VECCHIO BRIDGE
An emblematic monument of the Tuscan capital, Ponte Vecchio overlooks the Arno River with its jewellers, jewellers and goldsmiths.
Like the Rialto in Venice, Florence has its Ponte Vecchio (literally Old Bridge)! The origins of this emblematic monument of the Tuscan capital date back to 120 AD, when it allowed the passage of the Via Cassia, an ancient Roman road, on the Arno. The high floods of the river regularly destroyed the structure, until the construction in 1345 of a real stone bridge with three arches. This remodelling allowed the installation of several stalls: butchers, fishmongers and tanners, who took advantage of the flow into the Arno for hygiene reasons.

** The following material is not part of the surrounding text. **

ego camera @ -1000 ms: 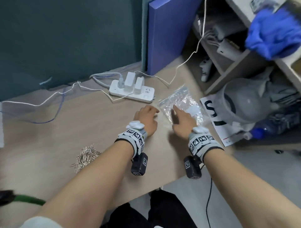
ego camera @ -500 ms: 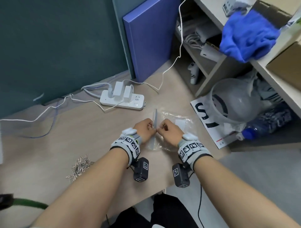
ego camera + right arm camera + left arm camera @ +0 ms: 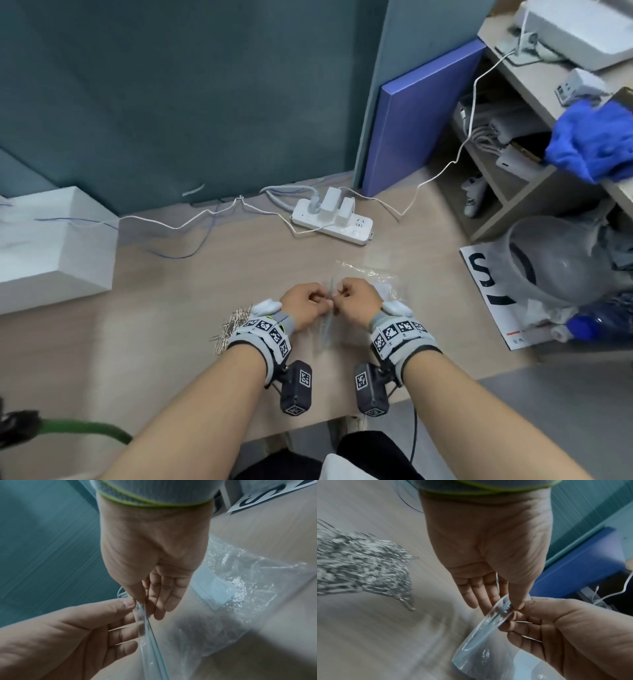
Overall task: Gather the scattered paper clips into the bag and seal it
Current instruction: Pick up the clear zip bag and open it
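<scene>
A: Where does everything lie?

B: The clear bag (image 3: 368, 279) lies on the desk (image 3: 171, 308) in front of the person, mouth toward them. The left hand (image 3: 303, 305) and the right hand (image 3: 358, 301) each pinch one lip of the zip strip (image 3: 498, 613) between thumb and fingers, knuckles almost touching. The paper clips (image 3: 233, 322) sit in a heap just left of the left wrist, none in the bag as far as I can see.

A: So the step is opening it?

B: I judge so. Done well, each pinch stays right at the strip's edge and the hands pull straight apart (gently, since thin film stretches or slips), until the mouth gapes wide enough to take clips.

A: Anything different from half a second ago?

B: The grip looks the same, both hands on the strip. The head has swung left, so a white box (image 3: 51, 246) now shows, and the clip heap sits much closer to the left wrist in the head view.
</scene>
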Motion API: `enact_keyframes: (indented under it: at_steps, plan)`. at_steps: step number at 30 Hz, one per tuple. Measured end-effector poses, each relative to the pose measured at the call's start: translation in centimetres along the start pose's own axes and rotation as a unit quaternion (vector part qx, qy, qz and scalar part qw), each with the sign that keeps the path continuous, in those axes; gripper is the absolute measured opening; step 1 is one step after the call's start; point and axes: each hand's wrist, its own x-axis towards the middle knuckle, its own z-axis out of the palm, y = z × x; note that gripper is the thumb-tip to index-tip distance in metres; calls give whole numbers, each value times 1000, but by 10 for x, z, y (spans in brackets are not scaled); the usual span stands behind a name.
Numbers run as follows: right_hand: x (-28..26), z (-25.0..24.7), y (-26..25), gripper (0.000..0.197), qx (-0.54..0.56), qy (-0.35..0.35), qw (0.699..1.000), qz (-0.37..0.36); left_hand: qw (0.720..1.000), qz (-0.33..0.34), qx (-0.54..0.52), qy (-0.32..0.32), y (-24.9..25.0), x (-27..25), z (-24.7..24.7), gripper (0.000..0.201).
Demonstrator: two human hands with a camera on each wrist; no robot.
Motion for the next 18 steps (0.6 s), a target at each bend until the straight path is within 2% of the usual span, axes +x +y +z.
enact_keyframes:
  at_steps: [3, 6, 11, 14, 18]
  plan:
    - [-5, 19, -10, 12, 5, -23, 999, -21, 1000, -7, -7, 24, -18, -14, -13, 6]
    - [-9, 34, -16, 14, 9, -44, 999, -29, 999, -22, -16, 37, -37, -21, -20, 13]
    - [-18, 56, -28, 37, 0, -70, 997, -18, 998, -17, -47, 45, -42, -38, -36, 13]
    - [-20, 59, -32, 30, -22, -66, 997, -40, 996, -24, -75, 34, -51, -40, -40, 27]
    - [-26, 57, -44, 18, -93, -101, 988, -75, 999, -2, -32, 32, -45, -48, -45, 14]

Moreover, the secret passage mentioned by Dan Brown in Inferno really exists! A protected and covered corridor, the Vasari corridor (corridoio Vasariano), which overlooks one of the rows of shops on the hillside, allowed the Medicis to discreetly leave the Palazzo Vecchio to join the Palazzo Pitti, without mixing with the population, sometimes agitated, and walk in the dry! Members of the ducal family could thus move from one side of the city to the other without any danger, at a time when the risk of attack was constant. At the end of the 16th century, the latter, no longer able to stand the smell of the shops that occupied the bridge, asked that they be replaced by noble art shops, such as jewellers, jewellers or goldsmiths. For the anecdote, the word "bankruptcy" would come from the rental of these stalls: if a trader could not pay the rent, his bench ("banca") was broken ("rotta").
The structure, with a main span of thirty metres, is lined with jewellery shops, whose back rooms extend beyond the edges of the bridge, overlooking the river, supported by long wooden beams, called sporti. The Ponte Vecchio is one of the few medieval bridges still standing to preserve the stepped houses built within it. In the middle stands the bust of Benvenuto Cellini (1500-1571), master of Florentine silversmithing, and inaugurated on the wedding day of Ferdinand I de Medicis' son. Please note that the shops are generally open from Monday to Saturday, from 9am to 7pm. Pedestrian (totally accessible to people with reduced mobility), the bridge links the Santo Spirito district to San Giovanni, and is crammed with tourists, musicians, portraitists and other street artists. Florence's oldest bridge, now a romantic symbol of the Tuscan capital, enjoys a very lively atmosphere all year round, a real place to live as in the past.